#### ASSIGNED TASK
Would it be possible to write out each entry below exactly, without the pictures?

[Stored dataset items]
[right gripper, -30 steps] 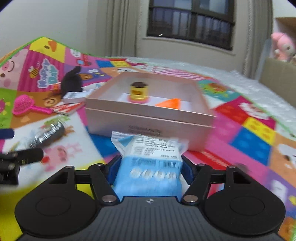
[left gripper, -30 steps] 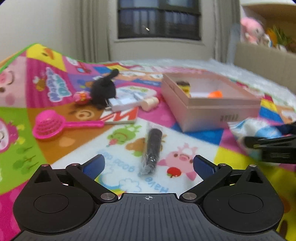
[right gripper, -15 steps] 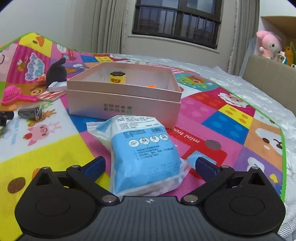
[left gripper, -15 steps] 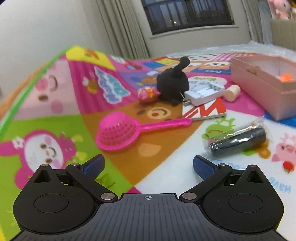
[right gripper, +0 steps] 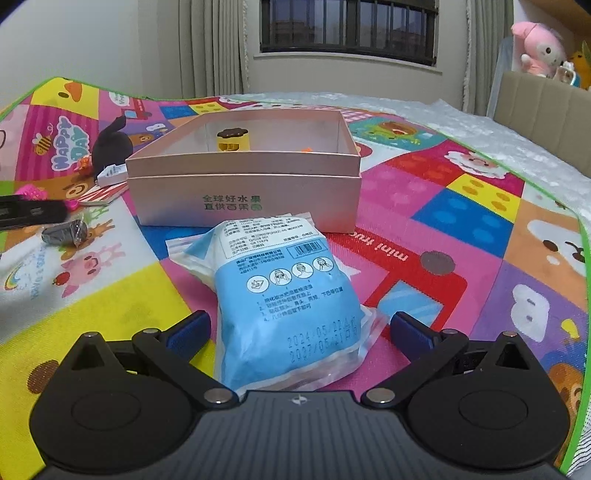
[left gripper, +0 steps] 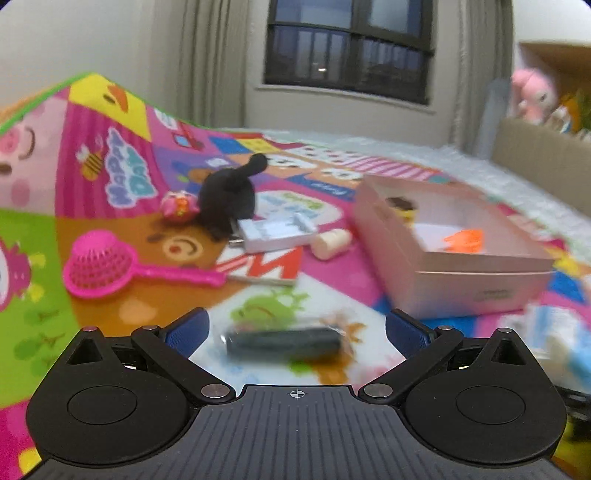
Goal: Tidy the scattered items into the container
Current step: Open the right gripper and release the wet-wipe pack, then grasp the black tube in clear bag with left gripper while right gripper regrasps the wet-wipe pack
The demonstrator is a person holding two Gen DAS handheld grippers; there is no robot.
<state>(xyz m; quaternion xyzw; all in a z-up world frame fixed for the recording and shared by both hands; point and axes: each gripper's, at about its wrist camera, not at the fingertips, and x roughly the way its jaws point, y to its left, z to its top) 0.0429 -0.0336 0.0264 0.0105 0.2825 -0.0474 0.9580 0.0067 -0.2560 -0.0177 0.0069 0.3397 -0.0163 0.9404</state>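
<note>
Only rightward: blue packet (right gripper: pixel 291 306) sharp.

You're clearly in someone's home, a kid's play room or bedroom by the look of it. You've got a bright cartoon play mat (right gripper: pixel 461 221) spread out, a pink plush toy (right gripper: pixel 539 48) sitting on a shelf, curtains (right gripper: pixel 214 44) hanging beside a dark barred window (right gripper: pixel 347 29), and little toys like a pink toy strainer (left gripper: pixel 99 264) lying around.

Right gripper (right gripper: pixel 298 328) jaws just opened wide, straddling the blue packet (right gripper: pixel 291 310) without pressing it; left gripper (left gripper: pixel 295 328) also open, angled down.
</note>
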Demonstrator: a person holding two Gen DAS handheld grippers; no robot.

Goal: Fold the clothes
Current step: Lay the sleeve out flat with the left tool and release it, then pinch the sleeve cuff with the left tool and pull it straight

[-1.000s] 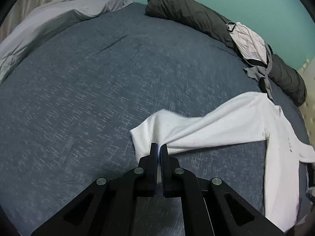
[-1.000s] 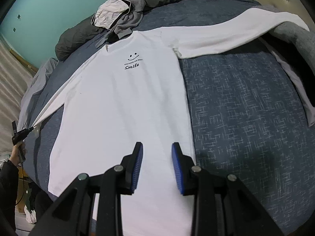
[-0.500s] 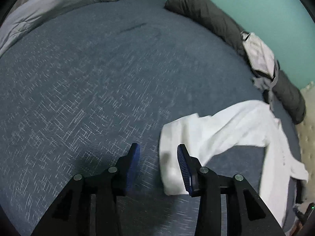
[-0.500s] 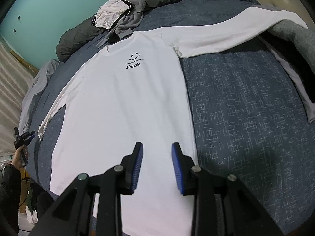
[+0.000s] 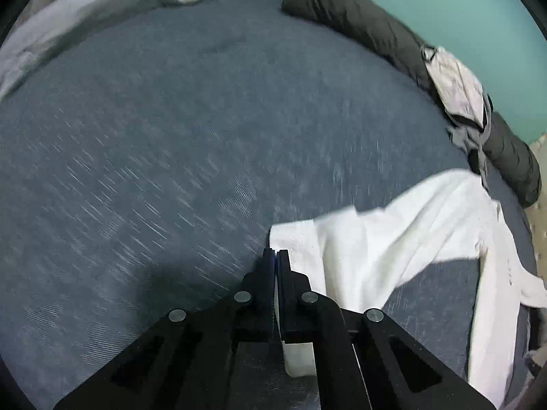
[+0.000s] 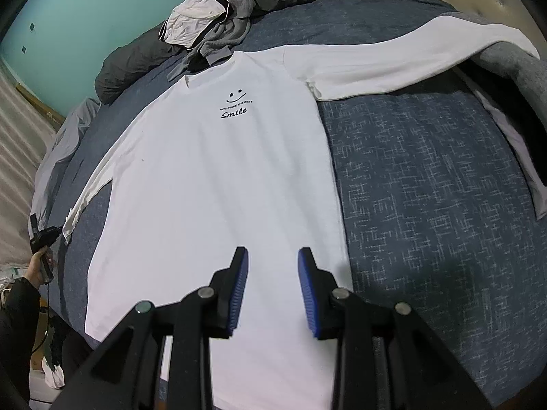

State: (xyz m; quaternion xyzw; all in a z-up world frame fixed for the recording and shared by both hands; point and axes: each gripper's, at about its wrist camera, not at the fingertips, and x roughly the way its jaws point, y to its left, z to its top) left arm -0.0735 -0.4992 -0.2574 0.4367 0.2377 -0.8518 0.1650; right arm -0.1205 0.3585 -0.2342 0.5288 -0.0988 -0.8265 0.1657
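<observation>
The white shirt (image 6: 218, 184) lay face up and flat on the bed (image 6: 427, 188), one sleeve (image 5: 359, 249) reaching out to the left gripper (image 5: 275, 256), whose fingers were pressed together on the cuff's very edge. The right gripper (image 6: 272, 266) hung over the hem with its fingers apart and nothing between them. With so thin a bite, the cuff could slip free when the sleeve is carried over, and a hard pull might drag the unpinned body and wrinkle it.

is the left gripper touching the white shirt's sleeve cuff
Touching. In the left wrist view the left gripper is shut with the sleeve cuff of the white shirt pinched between its fingers, white fabric showing below them.
</observation>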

#### EXERCISE ANSWER
[right gripper, -30 steps] 
[left gripper, -30 steps] 
[right gripper, -15 steps] 
[left gripper, -15 steps] 
[right gripper, +0 steps] 
[left gripper, +0 steps] 
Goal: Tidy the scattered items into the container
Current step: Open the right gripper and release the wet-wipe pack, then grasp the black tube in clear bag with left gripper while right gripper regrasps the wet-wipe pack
The demonstrator is a person holding two Gen DAS handheld grippers; there is no robot.
<state>(xyz m; quaternion xyzw; all in a z-up world frame fixed for the recording and shared by both hands; point and axes: each gripper's, at about its wrist camera, not at the fingertips, and x roughly the way its jaws point, y to its left, z to its top) 0.0429 -0.0336 0.0264 0.0105 0.2825 -0.0474 0.9580 0.0067 -0.2560 -0.0177 0.0069 0.3397 -0.0163 0.9404</state>
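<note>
Only rightward: blue packet (right gripper: pixel 291 306) sharp.

You're clearly in someone's home, a kid's play room or bedroom by the look of it. You've got a bright cartoon play mat (right gripper: pixel 461 221) spread out, a pink plush toy (right gripper: pixel 539 48) sitting on a shelf, curtains (right gripper: pixel 214 44) hanging beside a dark barred window (right gripper: pixel 347 29), and little toys like a pink toy strainer (left gripper: pixel 99 264) lying around.

Right gripper (right gripper: pixel 298 328) jaws just opened wide, straddling the blue packet (right gripper: pixel 291 310) without pressing it; left gripper (left gripper: pixel 295 328) also open, angled down.
</note>
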Demonstrator: a person holding two Gen DAS handheld grippers; no robot.

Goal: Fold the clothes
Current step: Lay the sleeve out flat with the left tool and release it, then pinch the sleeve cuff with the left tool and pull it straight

[-1.000s] 
[-1.000s] 
[-0.500s] 
[-0.500s] 
[+0.000s] 
[+0.000s] 

State: (xyz m; quaternion xyzw; all in a z-up world frame fixed for the recording and shared by both hands; point and axes: each gripper's, at about its wrist camera, not at the fingertips, and x roughly the way its jaws point, y to its left, z to its top) left arm -0.0735 -0.4992 -0.2574 0.4367 0.2377 -0.8518 0.1650; right arm -0.1205 0.3585 -0.2342 0.5288 -0.0988 -0.8265 0.1657
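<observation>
The white shirt (image 6: 218, 184) lay face up and flat on the bed (image 6: 427, 188), one sleeve (image 5: 359, 249) reaching out to the left gripper (image 5: 275, 256), whose fingers were pressed together on the cuff's very edge. The right gripper (image 6: 272, 266) hung over the hem with its fingers apart and nothing between them. With so thin a bite, the cuff could slip free when the sleeve is carried over, and a hard pull might drag the unpinned body and wrinkle it.

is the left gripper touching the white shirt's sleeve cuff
Touching. In the left wrist view the left gripper is shut with the sleeve cuff of the white shirt pinched between its fingers, white fabric showing below them.
</observation>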

The exercise has been carried out in full.